In vSAN 6.6 and vSAN 6.7, VMware introduced another option for native data-at-rest encryption - vSAN Encryption.
vSAN Encryption is the industry’s first native HCI encryption solution; it is built right into the vSAN software. With a couple of clicks, it can be enabled or disabled for all items on the vSAN datastore, with no additional steps.
Because it runs at the hypervisor level and not in the context of the virtual machine, it is virtual machine agnostic, like VM Encryption. While vSAN Encryption and VM Encryption meet similar requirements, they do so a bit differently, each with use cases they excel at. Most importantly, they provide customers choice for when deciding how to provide data-at-rest encryption for their vSphere workloads.
And because vSAN Encryption is hardware agnostic, there is no requirement to use specialized and more expensive Self-Encrypting Drives (SEDs), unlike the other HCI solutions that offer encryption.
When you enable encryption, vSAN encrypts everything in the vSAN datastore. All files are encrypted, so all virtual machines and their corresponding data are protected. Only administrators with encryption privileges can perform encryption and decryption tasks.

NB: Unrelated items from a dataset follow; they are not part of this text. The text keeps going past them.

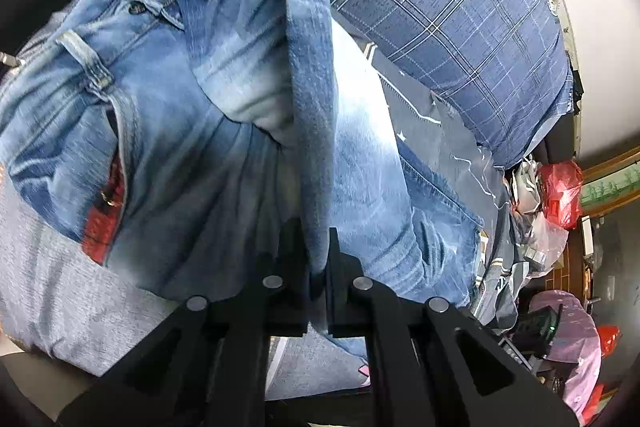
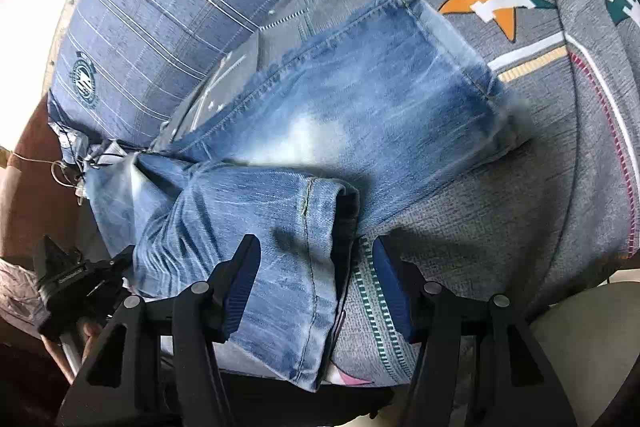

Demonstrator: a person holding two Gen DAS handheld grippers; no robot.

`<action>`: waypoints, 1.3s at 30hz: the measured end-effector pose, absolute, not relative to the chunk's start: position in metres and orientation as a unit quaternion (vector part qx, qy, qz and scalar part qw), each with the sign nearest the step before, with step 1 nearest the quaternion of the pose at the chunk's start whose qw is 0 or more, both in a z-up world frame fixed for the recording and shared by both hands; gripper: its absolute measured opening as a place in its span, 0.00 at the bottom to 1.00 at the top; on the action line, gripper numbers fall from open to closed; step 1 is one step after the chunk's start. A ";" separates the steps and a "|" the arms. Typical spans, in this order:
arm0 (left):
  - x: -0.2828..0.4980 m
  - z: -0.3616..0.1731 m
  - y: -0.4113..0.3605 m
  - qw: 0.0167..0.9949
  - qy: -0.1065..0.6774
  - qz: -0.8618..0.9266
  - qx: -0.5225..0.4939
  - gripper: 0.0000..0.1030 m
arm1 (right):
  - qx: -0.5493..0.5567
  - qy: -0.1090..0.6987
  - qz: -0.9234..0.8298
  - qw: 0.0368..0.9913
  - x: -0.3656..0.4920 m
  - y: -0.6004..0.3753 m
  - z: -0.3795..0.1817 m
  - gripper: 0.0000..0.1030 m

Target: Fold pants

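Jeans (image 1: 224, 131) spread over grey bedding (image 2: 500, 195), waistband and red-lined pocket uppermost in left view, plaid pillow (image 1: 448, 11) beyond. Left gripper (image 1: 318, 267) clenched on a raised denim fold running up between its jaws. Right gripper (image 2: 314, 279) released, jaws apart, hemmed leg end (image 2: 320, 227) lying between blue pads (image 2: 240, 291), not pinched. Other leg (image 2: 360, 99) flat, cuff toward star print (image 2: 480, 3).
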State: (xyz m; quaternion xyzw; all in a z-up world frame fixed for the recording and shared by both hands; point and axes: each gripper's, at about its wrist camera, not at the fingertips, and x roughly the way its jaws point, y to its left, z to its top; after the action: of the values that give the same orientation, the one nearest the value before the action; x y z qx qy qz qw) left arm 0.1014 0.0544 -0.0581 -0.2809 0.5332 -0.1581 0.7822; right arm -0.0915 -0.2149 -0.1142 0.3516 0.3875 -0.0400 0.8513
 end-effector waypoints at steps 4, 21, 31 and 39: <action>0.100 -0.055 0.046 0.793 0.530 -0.159 -0.254 0.04 | 0.345 0.401 -0.050 0.848 -0.078 -0.208 -0.121 0.41; 0.062 -0.007 -0.002 0.826 0.430 -0.269 -0.245 0.04 | 0.251 0.301 -0.072 0.917 -0.078 -0.260 -0.007 0.16; 0.085 -0.066 -0.073 0.794 0.524 -0.245 -0.187 0.04 | 0.278 0.393 -0.127 0.867 -0.014 -0.321 -0.078 0.17; 0.088 -0.078 -0.072 0.786 0.549 -0.232 -0.165 0.04 | 0.254 0.415 -0.135 0.864 -0.005 -0.321 -0.085 0.22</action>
State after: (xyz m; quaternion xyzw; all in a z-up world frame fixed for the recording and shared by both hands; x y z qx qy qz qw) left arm 0.0879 -0.0723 -0.0780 -0.1650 0.5494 -0.2317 0.7857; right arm -0.0047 -0.3206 -0.0853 0.2536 0.4146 -0.1346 0.8635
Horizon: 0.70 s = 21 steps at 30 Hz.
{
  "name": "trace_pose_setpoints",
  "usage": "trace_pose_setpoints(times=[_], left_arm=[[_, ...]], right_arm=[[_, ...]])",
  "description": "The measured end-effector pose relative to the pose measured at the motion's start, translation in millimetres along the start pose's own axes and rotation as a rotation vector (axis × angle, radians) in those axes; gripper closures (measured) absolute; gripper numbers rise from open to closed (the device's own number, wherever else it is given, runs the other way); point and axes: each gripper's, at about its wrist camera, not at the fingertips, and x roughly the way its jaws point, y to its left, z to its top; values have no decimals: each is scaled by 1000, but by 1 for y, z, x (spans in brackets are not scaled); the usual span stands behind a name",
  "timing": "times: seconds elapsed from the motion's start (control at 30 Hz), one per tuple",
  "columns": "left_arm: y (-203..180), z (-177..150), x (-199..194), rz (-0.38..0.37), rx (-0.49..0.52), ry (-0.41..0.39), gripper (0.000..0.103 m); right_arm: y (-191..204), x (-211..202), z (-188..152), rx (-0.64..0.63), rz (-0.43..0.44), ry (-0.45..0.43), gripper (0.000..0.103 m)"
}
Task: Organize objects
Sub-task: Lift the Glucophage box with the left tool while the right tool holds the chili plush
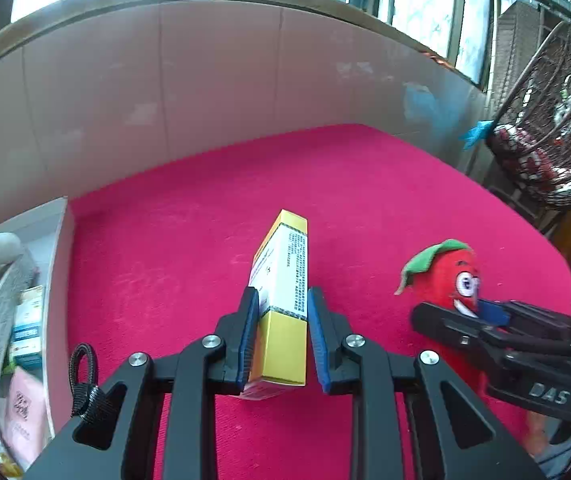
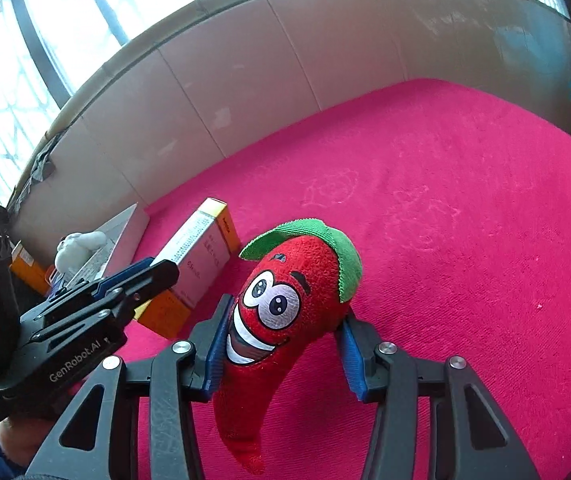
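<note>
At the left edge stands one white bin (image 1: 59, 280) holding several packets; mid-worktop, the left gripper (image 1: 281, 336) has its jaws pinching one yellow-and-white box (image 1: 285, 280); to the right, the right gripper (image 2: 281, 344) pinches one red pepper plush toy (image 2: 285, 300) above the pink cloth (image 1: 365, 200).

left claw (image 1: 281, 336) clamped, right claw (image 2: 281, 352) gripping, both angled downward.

Wicker hanging chair (image 1: 557, 120) by windows (image 1: 425, 12) — pink cloth (image 1: 365, 200).
</note>
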Motion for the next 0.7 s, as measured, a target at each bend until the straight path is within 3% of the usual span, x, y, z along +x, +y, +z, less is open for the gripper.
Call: trace_pose_setpoints(times=[0.2, 0.3, 0.4, 0.7], left_arm=[[-5, 6, 15, 46, -16, 40, 79], [-3, -4, 27, 45, -21, 109, 77], [-13, -8, 43, 29, -50, 124, 77], [-18, -13, 23, 45, -61, -6, 84]], right_arm=[[5, -11, -5, 2, 12, -3, 51], [5, -10, -5, 3, 16, -4, 51], [4, -10, -5, 1, 15, -4, 51], [7, -10, -8, -22, 15, -10, 57]])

vSAN uses encryption keys as follows:
1. vCenter Server requests an AES-256 Key Encryption Key (KEK) from the KMS. vCenter Server stores only the ID of the KEK, but not the key itself.
2. The ESXi host encrypts disk data using the industry standard AES-256 XTS mode. Each disk has a different randomly generated Data Encryption Key (DEK).
3. Each ESXi host uses the KEK to encrypt its DEKs, and stores the encrypted DEKs on disk. The host does not store the KEK on disk. If a host reboots, it requests the KEK with the corresponding ID from the KMS. The host can then decrypt its DEKs as needed.
4. A host key is used to encrypt core dumps, not data. All hosts in the same cluster use the same host key. When collecting support bundles, a random key is generated to re-encrypt the core dumps. You can specify a password to encrypt the random key.
When a host reboots, it does not mount its disk groups until it receives the KEK. This process can take several minutes or longer to complete. This can be monitored under Physical disks > Software state health.
First question we need to tackle is “What is encryption anyway?”
Encryption is the process of transforming information in such a way that an unauthorized third party cannot read it; a trusted person can decrypt data and access it in its original form though. There are a lot of popular encryption/decryption methods, but the key to security is not a proprietary algorithm. The most important thing is keeping the encryption key (password) a secret so only trusted parties know it.
It is important to distinguish encoding from encryption. Encoding also transforms information, but it’s typically performed for the convenience of storage or transmission, not keeping secrets. Widely known encoding methods are Morse code and binary encoding for computer storage.
Now comes the second important question - why should we encrypt our data? Please allow me quickly run you through the three simple reasons why you should be interested in encrypting your data.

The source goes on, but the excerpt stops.